How about the poor folks who would bring a pic nic basket full of goodies for their lunch and leave them on the tables. How many times did you "raid the tables", as we called it? You never think of anybody else but yourself at that age. But I'll tell you one thing...I could tell where people were from by how they made their fried chicken! I guess I should have thrown the bones away, but I just loved it how they always blamed the fat kid in the family for sneaking back before lunch and helping himself. 

Did you ever hang out with Herb the wieght guesser? Boy did he have a way with the women! Whenever some one complained about how cheap the prizes were, he always said that they should feel lucky because he was soo poor growing up, to have anything at all to play with his mom had to cut holes in his pockets! The girls never got it, but it sure made their boyfriends laugh! 

Whenever Herb was mad at Mr. Mimm for not giving him the day off, he would deliberatly guess way off on age and weight to empty his prize cabinet by noon. Those two never got along.


----------



## Eliminator (Aug 26, 2006)

Speaking of the Rotor, is that the ride you stand up on and it spins around and cerifugal force plants you to the wall then the bottom drops out? 
One day while waiting in line I noticed this one guy that just stayed on the ride, it cycled like 3 times before my turn, the ride operator said the man lives local and has a gold card or something that gave him free admission for life, as do all the residents of the parks border, anyhow the operator said the guy gets off and goes home for lunch then comes back and rides till dinner goes home again and comes back till closing time, it was obvious the guy was a mental case, this was all back in the 80's. we had some good times at that park for sure.


----------



## paintED (Mar 8, 2007)

Thats funny you say that about Mr. Mimm. I got my cousin a job there a few years after I graduated. I went to have a beer with him at the Aurora woodlands. I think that was the name of the hotel then. Guess who was there? Herb and Mr. Mimm. I stopped and said hi but it almost seemed like I was intruding on something....hmmmmm? 

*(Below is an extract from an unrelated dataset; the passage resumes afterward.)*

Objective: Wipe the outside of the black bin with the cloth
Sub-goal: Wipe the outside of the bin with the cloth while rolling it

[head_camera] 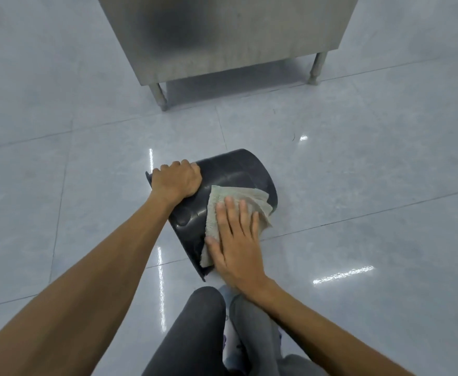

That was one fun place to work..You mentioned Jungle Larry earlier.Did you know his real name was Ford Parker? Isnt that a crazy name? Even crazier yet he drove one of those big International Scout 4x4s.Not a Ford. I used to say that to him.He always chuckled.
Anyway, do you remember Jungle Larrys Cockatoo that could talk really good? It wasnt really a cockatoo,it was actually alot smaller than a cockatoo,it was a african grey.Its name was High Ball. Long story short. Larry trained that thing to say "Mr Mimm?"with an inquisitive tone. It sounded like he was asking a question when he said his name.Anyway,we had a meeting during shift change and on my way I snagged Jungle Larrys walkie talkie and gave the push to talk button a couple wraps of electrical tape and set it down next to old High Balls cage and then whispered mr.mimms name to him and went on my way. High Ball must have called Mr.Mimm 30 times during that meeting , he finally demanded that whoever was calling him come down to park services immediately or face a write up and possible termination if he found out through other means who was calling his name over the park channel.We were all sitting there and Mr. Mimm was screaming into his walkie talkie "I demand to know who this is!"I wonder if Old High Ball ever got written up? LOL!!!


----------



## paintED (Mar 8, 2007)

Yep , the rotor guy, he wore brown corduroys and a brown denim jacket. He was harmless.But a bit touched. Mr. Mimm would drop him off sometimes after the park closed. That couldnt have been good for his organs. I wonder if he had internal problems later in life due to that?And when I said that couldnt have been good for his organs I meant riding the rotor chronically.


----------



## Seaturd (Apr 14, 2004)

This is the funniest thing I've read in ages...


----------



## joerugz (Feb 28, 2007)

Ahhh. The good ole days. It seems I was always broke and hung over, but I always managed to find some gas money under the Double Loop or the Cork Screw and some good fried chicken at the pic nic pavilions. The worst job was doing the Monorail. All the old people rode that thing. And the lazy security guys never left it cause they played "eye in the sky." Did you have any trouble spotting the security guys in plain clothes? They thought they were tough guys. I once saw one overly enthusiastic guy frisk a kid cause his brother accused him of stealing his popsicle! 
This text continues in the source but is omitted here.